Located in the constellation Monoceros the Unicorn, its central 9th-magnitude binary star was discovered in 1915 by the famous double-star hunter Robert Grant Aitken. Things changed in 1973 when a rocket-borne infrared sky survey discovered the ruddy nebula surrounding the binary, soon labeled HD 44179 after the star’s catalog designation. It took years, and better instrumentation, including studies performed by the Hubble Space Telescope, to fully reveal how odd and intriguing is this dusty gas cloud 2,300 light-years away.
The first head-twister is immediately obvious. In a universe of vast swirling curves, where celestial straight lines are almost nonexistent and geometric shapes the stuff of dreams, we stare at a giant rectangle. Or perhaps it’s more like a squared-off bow tie or a woven “God’s eye.” Or maybe it’s a giant X with interconnected ladder-like steps. However you see it, the question remains: Why should gem-like symmetry materialize in an enormous gaseous nebula?
Then there’s its color. Spectrographs detect glowing hydrogen — the normal hum-drum white-bread emissions of nebulae everywhere. But here it’s diluted and dominated by a different shade of orange-red given off by glowing dust. Dust fluorescing? The dust in our homes thankfully doesn’t glow, and neither does the celestial variety. Physicists are only recently homing in on its composition, and it’s not what they expected.

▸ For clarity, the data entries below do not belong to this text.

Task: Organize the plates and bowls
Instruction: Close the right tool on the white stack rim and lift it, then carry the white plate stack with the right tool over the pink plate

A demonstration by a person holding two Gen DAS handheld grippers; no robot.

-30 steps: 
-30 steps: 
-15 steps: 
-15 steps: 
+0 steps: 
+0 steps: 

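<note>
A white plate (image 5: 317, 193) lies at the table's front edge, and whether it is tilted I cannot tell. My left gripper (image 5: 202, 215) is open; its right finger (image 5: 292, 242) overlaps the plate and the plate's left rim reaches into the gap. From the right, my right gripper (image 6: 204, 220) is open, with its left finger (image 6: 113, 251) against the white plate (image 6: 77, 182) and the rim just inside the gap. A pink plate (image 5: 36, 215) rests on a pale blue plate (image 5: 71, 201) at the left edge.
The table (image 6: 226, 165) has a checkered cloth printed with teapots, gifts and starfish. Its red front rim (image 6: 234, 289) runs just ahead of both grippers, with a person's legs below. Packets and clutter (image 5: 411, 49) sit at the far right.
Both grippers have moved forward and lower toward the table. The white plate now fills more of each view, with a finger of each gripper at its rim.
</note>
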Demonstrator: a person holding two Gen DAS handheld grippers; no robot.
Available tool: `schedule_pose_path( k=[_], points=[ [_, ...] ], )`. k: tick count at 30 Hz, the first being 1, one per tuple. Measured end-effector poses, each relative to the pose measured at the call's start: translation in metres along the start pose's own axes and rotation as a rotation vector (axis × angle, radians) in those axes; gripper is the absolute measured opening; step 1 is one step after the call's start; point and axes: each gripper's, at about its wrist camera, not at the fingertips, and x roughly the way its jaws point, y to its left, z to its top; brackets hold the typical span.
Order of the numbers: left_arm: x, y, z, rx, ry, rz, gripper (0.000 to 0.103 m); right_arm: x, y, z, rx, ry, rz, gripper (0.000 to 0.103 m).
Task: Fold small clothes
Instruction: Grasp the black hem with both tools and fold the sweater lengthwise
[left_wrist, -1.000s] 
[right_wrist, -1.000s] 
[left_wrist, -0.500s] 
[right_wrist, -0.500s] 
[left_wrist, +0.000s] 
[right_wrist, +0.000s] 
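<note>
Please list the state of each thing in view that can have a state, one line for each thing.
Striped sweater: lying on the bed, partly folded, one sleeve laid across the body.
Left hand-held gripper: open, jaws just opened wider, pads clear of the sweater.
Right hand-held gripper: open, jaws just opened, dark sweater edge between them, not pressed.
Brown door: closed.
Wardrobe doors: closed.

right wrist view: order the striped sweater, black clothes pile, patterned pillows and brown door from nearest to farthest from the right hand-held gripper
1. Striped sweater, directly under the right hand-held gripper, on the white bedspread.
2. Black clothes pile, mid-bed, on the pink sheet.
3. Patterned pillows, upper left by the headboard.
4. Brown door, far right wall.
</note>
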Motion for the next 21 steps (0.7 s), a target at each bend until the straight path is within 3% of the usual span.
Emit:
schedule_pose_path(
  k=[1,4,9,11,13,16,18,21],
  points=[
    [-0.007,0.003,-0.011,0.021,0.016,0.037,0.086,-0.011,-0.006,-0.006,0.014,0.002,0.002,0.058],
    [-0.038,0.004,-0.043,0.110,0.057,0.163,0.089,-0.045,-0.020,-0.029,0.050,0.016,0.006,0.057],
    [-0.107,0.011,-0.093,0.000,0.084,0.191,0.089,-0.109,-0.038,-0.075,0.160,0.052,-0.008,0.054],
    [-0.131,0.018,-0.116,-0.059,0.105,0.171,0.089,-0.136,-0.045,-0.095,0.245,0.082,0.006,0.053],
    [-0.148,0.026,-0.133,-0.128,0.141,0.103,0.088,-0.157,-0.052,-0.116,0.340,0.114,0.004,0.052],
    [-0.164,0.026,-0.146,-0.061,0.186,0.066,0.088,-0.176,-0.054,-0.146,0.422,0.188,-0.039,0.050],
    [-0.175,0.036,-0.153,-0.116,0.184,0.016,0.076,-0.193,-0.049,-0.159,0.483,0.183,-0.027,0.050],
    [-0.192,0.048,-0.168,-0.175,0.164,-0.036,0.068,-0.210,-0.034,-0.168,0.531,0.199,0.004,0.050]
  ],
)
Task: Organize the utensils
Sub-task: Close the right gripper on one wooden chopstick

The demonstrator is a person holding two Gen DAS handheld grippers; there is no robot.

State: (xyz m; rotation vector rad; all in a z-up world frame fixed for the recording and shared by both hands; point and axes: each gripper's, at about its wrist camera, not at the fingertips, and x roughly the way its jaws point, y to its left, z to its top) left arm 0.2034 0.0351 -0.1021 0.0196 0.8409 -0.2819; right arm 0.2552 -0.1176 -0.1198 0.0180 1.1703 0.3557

Astronomers call this nebula’s alien illumination Extended Red Emission, or ERE. It was first discovered in 1975 right here in the Red Rectangle, and has since been observed elsewhere, even in other galaxies. It has been a mystery for more than 30 years. The odd glow is always associated with dust bathed in ultraviolet light, as well as with a kind of photoluminescence or afterglow. Researchers think complex carbon-rich molecules called polycyclic aromatic hydrocarbons (PAHs) are responsible for the ERE.
PAHs are always fascinating. You bite into them after you’ve overcooked your burger. You get a face full when you drive too closely behind a diesel truck. They are released during the burning of fossil fuel. And here they are in the Red Rectangle, including anthracene and pyrene, organic molecules vital for the formation of life. The big problem is that the same ultraviolet light that makes these PAHs glow should quickly destroy them. However, recent thinking says the thick dusty shielding surrounding the binary stars blocks the “hardest” ultraviolet (UV) emissions, allowing these complex organic hydrocarbons to remain intact, helped by newly discovered molecular forces that preserve them.